On the next day of networking, motivated by the need to connect computers to people remotely, namely teleprocessing, the development of the Modulator-Demodulator (MODEM) opened virtually any analog phone line to the ability to communicate to a remote computer. Thus, the first nationwide teleprocessing application, the SABRE airline reservation system, was able to connect people to ticket agents to reservation computers and change the business of flying (and ultimately showed the way to commerce at the speed of light). During this time, data networks were something that from a digital perspective was something that only existed at customer locations. Jumping way ahead, the development of packet switching, the ARPAnet, NSFnet, and the Internet moved these activities from the edge of the network and created something called the network core. Since then (and actually before Internet Protocol network with Layer 2 technologies such as X.25 and Frame Relay) non-trivial activities take place within the core of the network that are unseen by users of that network.

One can naturally asks many questions if you are looking to buy or are a user of a commercial backbone network service such as an Multi Protocol Labeled Switched (MPLS) Virtual Private Network (VPN).

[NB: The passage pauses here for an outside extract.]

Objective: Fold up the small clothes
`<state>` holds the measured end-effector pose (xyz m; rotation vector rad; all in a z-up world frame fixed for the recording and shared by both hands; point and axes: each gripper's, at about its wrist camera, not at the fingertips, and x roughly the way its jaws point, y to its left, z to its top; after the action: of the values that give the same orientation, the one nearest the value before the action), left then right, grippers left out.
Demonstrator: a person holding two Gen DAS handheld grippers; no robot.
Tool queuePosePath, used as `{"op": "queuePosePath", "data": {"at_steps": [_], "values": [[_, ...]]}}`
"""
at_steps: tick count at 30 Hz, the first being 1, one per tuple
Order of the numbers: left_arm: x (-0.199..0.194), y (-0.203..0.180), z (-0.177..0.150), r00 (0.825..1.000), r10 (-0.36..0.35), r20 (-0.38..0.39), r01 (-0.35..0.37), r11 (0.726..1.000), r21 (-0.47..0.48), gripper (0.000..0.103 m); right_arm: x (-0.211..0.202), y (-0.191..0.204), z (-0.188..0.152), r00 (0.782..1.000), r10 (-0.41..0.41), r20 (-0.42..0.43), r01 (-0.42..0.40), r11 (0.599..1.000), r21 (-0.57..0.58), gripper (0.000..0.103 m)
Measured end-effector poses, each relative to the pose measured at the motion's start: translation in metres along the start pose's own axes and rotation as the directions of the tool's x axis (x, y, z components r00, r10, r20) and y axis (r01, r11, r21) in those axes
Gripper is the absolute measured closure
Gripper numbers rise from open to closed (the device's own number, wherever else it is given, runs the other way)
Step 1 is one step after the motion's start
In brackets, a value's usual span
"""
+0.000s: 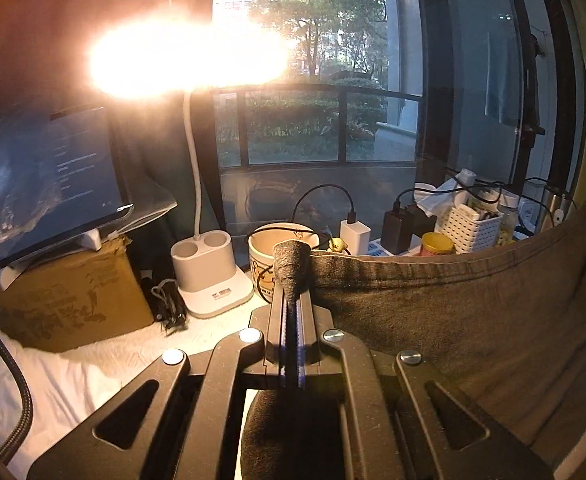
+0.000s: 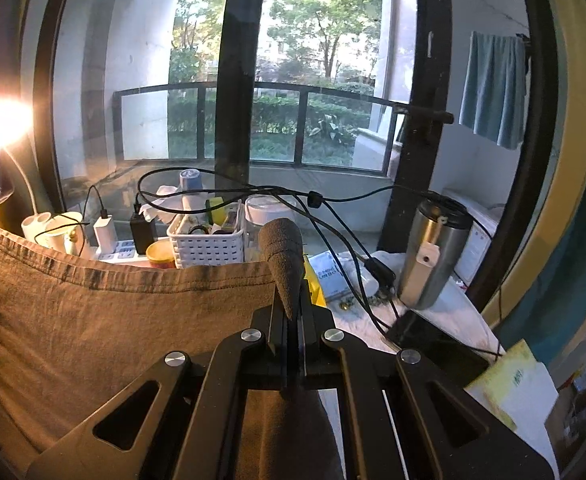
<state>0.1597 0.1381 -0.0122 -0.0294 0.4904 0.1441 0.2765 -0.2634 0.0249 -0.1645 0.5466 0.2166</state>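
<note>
A grey-brown garment (image 1: 473, 312) hangs stretched between my two grippers, its hemmed top edge running level above the table. My left gripper (image 1: 293, 276) is shut on the garment's left corner, which bunches up over the fingertips. In the right wrist view the same garment (image 2: 113, 320) spreads to the left, and my right gripper (image 2: 287, 268) is shut on its right corner. The cloth drops below both grippers out of view.
Behind the garment stand a lit desk lamp with a white base (image 1: 209, 276), a mug (image 1: 273, 248), chargers (image 1: 355, 236), a white basket (image 2: 207, 240) and a steel tumbler (image 2: 433, 256). A tablet (image 1: 49, 184) rests on a cardboard box (image 1: 65, 300) at left. Cables (image 2: 333, 216) cross the table.
</note>
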Motion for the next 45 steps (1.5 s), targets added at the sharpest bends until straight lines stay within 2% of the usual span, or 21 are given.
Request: {"op": "queuePosePath", "data": {"at_steps": [9,20,25,31,32,36,43,45], "values": [[0.042,0.001,0.007,1.000,0.014,-0.027,-0.014,1.000,0.019,0.101,0.044,0.000,0.007,1.000,0.007,-0.025,-0.007,1.000,-0.005,0.099],[0.086,0.006,-0.009,0.994,0.030,-0.105,-0.028,0.999,0.019,0.101,0.101,0.002,-0.007,0.994,0.000,-0.106,-0.001,1.000,-0.015,0.099],[0.104,0.010,-0.020,0.986,0.029,-0.162,-0.028,1.000,0.009,0.101,0.122,0.003,-0.016,0.986,-0.032,-0.161,0.029,0.999,-0.018,0.099],[0.123,0.018,-0.028,0.966,0.044,-0.255,-0.050,0.999,-0.019,0.098,0.134,0.004,-0.021,0.976,-0.063,-0.211,0.056,0.998,-0.037,0.097],[0.124,0.019,-0.029,0.963,0.054,-0.264,-0.061,0.998,-0.020,0.097,0.135,0.004,-0.022,0.974,-0.063,-0.217,0.056,0.998,-0.041,0.095],[0.121,0.025,-0.030,0.961,0.076,-0.266,-0.083,0.996,-0.017,0.097,0.137,0.002,-0.023,0.967,-0.070,-0.244,0.061,0.997,-0.043,0.060],[0.100,0.035,-0.030,0.962,0.097,-0.255,-0.108,0.994,-0.028,0.096,0.120,0.002,-0.020,0.971,-0.063,-0.229,0.054,0.998,-0.045,0.059],[0.093,0.037,-0.033,0.961,0.095,-0.261,-0.107,0.994,-0.033,0.090,0.114,0.001,-0.017,0.972,-0.064,-0.226,0.056,0.998,-0.042,0.059]]}}
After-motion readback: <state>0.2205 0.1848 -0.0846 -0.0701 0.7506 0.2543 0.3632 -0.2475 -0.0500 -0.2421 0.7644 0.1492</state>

Examples include: What is happening in the core and how is it affecting my service? If I buy network services from a provider how do I know what I am going to get in terms of performance and how can information be provided? If I have special requirements, can my provider accommodate them, and if yes, how quickly? This is the essence of the change necessary in WAN services, and it is the same story that moved the computer information processing world from batch, to timesharing, and now to wide scale compute resource virtualization.

What does this mean? In the early days of computers, the computer was more or less a personal computer. It was personal in the sense that although it was shared among many different users, when a user was actually using the machine, the machine was dedicated for some blocked amount of time just for that one user. Quickly, this was seen as inefficient and computer operating systems were created that could hand a batch of jobs. This moved the user away from the computer, creating programs off-line and submitting them in a batch queue for eventual execution, improving the utilization of the expensive computer. Two alternatives were then explored as the next direction. The first was the creation of multi-programming and computer timesharing. In this mode, multiple users could access the computer on-line and develop programs or run existing applications. Many businesses sprang-up in the late 1960s and into the 1980s to sell time on expensive, centrally located computers. Timesharing was originally touted as proving the user an experience just like if they had the computer to themselves. But of course, this was not really the case as the timesharing users did not have control of the computer, they just had the ability to run user-level applications and store files. Applications that wanted to communicate with the outside world or needed a new feature from the operating system were just not possible.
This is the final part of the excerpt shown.